At the races, Sen. Chuck Schumer (D-NY) sat in enemy territory. He camped in rival party member Joe Bruno’s box. Schumer, dressed in a baggy charcoal suit, also visited with former Turfway Park owner Jerry Carroll in the paddock. Carroll was dressed in white bucks, pale yellow shirt, lime-plaid pants and blue double-breasted blazer - ouch.
The field that these schmoozers observed included a couple of 2-year-old maiden colts that finished the fifth in a dead-heat for first. Skipadate and Ninth Client produced across-the-board prices that were astronomical despite sharing the betting pools. More in line with expectations, the eighth was won by Indian Ashton ($4.10). Little known invaders - Wesley Ward and his rider Elvis Trujillo Jr. - have blown their covers.
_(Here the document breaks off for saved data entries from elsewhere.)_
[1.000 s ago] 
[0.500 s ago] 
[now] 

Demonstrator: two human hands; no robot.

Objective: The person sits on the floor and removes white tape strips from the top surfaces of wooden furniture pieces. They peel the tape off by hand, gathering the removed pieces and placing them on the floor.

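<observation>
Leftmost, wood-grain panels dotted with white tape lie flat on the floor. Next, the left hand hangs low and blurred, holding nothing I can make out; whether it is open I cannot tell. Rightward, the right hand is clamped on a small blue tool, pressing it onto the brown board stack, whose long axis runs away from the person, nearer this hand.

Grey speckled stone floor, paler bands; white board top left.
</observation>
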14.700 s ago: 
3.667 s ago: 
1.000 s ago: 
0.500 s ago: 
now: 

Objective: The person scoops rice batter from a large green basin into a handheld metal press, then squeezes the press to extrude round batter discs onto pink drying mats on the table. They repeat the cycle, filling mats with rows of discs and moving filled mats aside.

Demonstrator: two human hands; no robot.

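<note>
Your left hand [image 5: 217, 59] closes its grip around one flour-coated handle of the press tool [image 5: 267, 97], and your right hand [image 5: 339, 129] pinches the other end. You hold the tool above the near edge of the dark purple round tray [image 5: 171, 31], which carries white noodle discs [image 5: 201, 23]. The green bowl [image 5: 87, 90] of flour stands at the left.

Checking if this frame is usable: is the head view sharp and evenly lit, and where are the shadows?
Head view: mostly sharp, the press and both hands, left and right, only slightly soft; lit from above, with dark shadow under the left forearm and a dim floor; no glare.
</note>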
Wesley, the horse – no relation to Ward, the trainer, won the featured National Museum of Racing Hall of Fame Stakes (gr. II). Locals packed the twinkling grounds and sneaked into the air-conditioned sales pavilion after hoisting a glass or two at the Blue Moon a few hours later. Even people who “don’t know which end of the horse to feed” – a line from Richardson’s speech – enjoyed themselves thoroughly. The auctioneer ended at 10:34 p.m.